» **What is expected**:
The lines to copy from the listing below are those that contain the string "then".

━━━━━ Provided data

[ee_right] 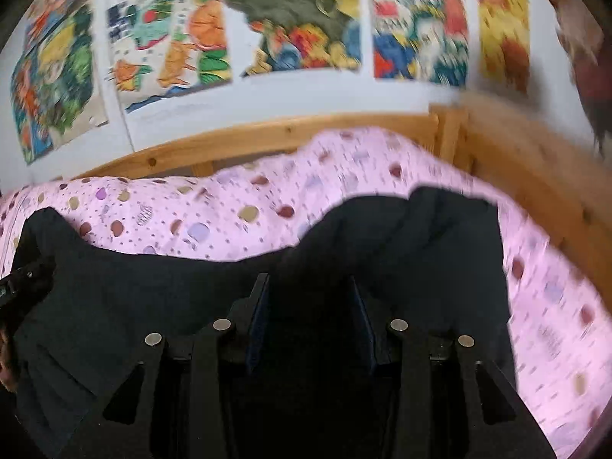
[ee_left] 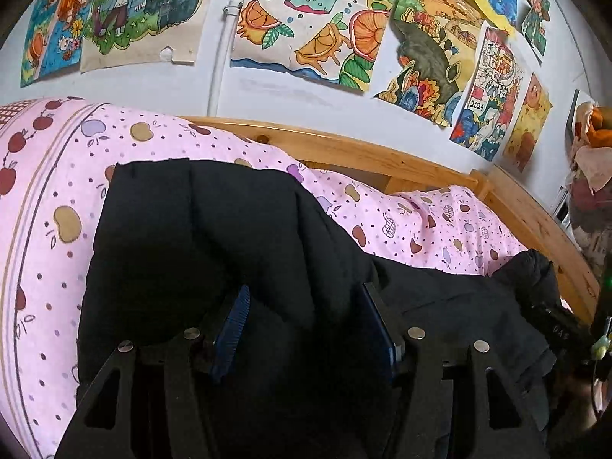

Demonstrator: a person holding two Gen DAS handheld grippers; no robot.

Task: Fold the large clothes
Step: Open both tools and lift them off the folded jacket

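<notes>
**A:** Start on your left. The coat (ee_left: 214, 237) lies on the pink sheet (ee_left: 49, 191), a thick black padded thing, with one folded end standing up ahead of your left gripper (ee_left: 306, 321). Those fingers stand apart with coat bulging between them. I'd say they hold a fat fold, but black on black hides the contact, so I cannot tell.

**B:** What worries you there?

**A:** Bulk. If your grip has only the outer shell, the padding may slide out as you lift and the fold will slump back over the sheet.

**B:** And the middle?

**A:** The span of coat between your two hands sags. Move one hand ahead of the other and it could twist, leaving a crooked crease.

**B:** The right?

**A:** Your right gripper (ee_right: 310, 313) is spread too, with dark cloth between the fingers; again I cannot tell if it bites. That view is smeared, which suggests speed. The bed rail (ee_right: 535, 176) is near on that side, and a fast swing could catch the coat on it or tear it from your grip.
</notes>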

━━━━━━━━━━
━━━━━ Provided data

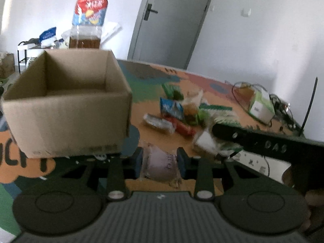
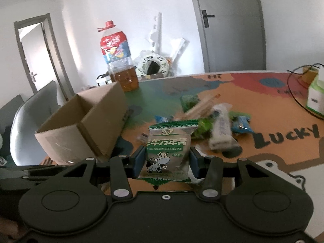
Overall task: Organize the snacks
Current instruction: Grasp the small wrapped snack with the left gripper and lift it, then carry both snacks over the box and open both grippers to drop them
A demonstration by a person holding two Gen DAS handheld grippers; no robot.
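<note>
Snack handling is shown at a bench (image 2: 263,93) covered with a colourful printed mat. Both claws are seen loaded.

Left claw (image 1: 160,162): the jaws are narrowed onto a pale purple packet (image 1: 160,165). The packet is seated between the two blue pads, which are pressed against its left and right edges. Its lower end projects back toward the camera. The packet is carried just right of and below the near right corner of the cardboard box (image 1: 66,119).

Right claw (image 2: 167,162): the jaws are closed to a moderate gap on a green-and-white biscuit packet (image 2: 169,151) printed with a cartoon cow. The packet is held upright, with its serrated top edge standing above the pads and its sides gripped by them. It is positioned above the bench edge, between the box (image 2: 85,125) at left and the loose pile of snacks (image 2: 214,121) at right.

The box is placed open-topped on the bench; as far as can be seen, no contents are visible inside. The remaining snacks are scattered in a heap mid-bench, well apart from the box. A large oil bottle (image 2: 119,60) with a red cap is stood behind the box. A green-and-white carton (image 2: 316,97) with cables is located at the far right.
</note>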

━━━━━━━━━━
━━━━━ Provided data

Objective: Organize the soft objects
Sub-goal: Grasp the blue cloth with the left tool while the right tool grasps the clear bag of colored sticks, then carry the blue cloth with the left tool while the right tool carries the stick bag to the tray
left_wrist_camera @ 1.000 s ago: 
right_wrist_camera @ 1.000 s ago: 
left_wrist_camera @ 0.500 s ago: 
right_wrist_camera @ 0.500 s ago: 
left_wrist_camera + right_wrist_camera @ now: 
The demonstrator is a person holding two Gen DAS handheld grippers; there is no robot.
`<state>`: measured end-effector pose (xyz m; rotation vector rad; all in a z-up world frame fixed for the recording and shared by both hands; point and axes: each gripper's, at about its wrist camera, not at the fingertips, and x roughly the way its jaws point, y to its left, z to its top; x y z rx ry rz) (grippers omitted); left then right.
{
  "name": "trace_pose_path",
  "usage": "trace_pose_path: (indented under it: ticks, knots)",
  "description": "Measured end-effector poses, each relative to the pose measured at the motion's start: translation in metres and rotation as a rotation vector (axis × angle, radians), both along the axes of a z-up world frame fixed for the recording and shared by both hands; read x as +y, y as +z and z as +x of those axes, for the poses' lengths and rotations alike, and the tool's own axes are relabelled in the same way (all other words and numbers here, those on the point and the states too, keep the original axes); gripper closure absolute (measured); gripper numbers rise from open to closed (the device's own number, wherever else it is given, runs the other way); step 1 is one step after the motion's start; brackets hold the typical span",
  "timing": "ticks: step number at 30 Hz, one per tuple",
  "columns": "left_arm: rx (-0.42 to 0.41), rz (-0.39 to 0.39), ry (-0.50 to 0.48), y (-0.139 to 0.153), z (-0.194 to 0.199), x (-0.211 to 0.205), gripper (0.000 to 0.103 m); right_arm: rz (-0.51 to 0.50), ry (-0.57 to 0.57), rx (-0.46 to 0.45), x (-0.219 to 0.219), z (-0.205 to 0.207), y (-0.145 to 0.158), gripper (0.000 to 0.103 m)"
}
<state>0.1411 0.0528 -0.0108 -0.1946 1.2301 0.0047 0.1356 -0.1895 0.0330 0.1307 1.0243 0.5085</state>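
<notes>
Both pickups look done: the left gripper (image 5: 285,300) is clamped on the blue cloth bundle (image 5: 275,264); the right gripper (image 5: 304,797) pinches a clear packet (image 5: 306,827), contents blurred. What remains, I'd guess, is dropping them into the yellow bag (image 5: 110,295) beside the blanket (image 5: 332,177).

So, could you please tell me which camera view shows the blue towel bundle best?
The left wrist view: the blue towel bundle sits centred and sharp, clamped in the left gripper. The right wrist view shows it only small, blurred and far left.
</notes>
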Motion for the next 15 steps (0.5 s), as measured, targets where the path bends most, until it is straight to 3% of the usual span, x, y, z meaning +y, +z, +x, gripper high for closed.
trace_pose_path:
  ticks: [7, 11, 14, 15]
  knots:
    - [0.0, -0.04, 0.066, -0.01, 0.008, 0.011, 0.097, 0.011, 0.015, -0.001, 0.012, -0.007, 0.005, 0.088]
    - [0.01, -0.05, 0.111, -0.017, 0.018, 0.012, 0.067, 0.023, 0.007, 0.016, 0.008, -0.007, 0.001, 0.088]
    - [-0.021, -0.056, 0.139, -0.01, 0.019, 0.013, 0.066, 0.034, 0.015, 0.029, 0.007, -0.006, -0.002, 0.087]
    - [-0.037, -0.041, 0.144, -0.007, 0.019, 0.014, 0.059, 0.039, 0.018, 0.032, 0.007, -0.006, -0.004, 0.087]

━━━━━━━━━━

» **Your solution**:
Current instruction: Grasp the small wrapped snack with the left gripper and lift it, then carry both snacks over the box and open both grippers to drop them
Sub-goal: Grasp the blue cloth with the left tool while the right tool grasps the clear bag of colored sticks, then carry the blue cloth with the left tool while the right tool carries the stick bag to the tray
`<state>`: measured end-effector pose (xyz m; rotation vector rad; all in a z-up world frame fixed for the recording and shared by both hands; point and axes: each gripper's, at about its wrist camera, not at the fingertips, and x roughly the way its jaws point, y to its left, z to its top; x y z rx ry rz) (grippers omitted); left then right.

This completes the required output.